### ACTIVITY
Retype every line from the start of the data down to and including the line with "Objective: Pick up". Skip the pictures.

━━━━━━━━━━━━━━━━

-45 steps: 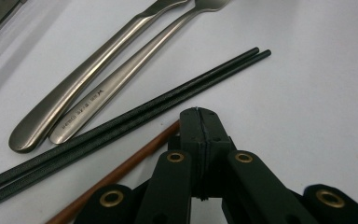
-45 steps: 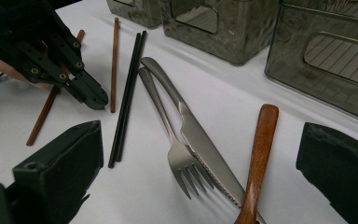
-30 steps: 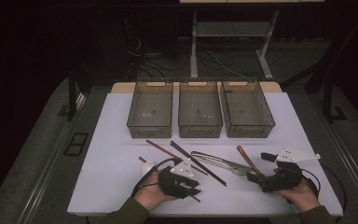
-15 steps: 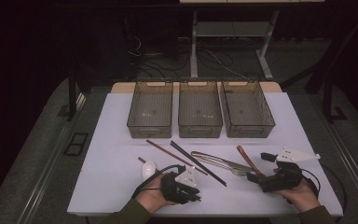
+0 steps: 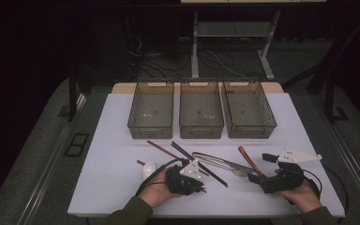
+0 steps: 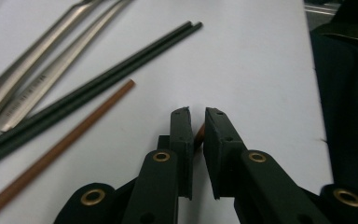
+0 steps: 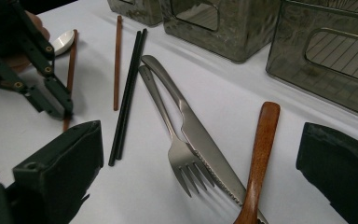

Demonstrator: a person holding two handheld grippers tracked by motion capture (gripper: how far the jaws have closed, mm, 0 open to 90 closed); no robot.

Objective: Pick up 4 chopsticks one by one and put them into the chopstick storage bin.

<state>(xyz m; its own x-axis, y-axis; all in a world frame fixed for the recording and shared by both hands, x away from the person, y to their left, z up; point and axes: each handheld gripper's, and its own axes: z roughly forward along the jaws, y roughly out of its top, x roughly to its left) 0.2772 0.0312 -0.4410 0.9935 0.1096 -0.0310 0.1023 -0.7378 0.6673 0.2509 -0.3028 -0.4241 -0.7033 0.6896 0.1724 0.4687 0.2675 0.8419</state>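
White counter carries cutlery before three bins. At its six o'clock edge the left tongs pinch a brown chopstick near its tip; it looks light, stiff and slippery. The right tongs stand spread.

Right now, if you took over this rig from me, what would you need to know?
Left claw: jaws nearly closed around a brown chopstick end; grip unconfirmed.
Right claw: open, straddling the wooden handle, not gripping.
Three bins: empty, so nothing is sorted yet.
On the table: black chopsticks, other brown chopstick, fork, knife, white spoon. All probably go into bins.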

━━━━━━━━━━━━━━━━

### EXERCISE RESULT
-45 steps: 
-45 steps: 
-30 steps: 
-15 steps: 
+0 steps: 
+0 steps: 
+0 steps: 

Demonstrator: a person holding two handheld grippers tracked by motion capture (gripper: how far the jaws have closed, mm, 0 open to 90 closed); no robot.

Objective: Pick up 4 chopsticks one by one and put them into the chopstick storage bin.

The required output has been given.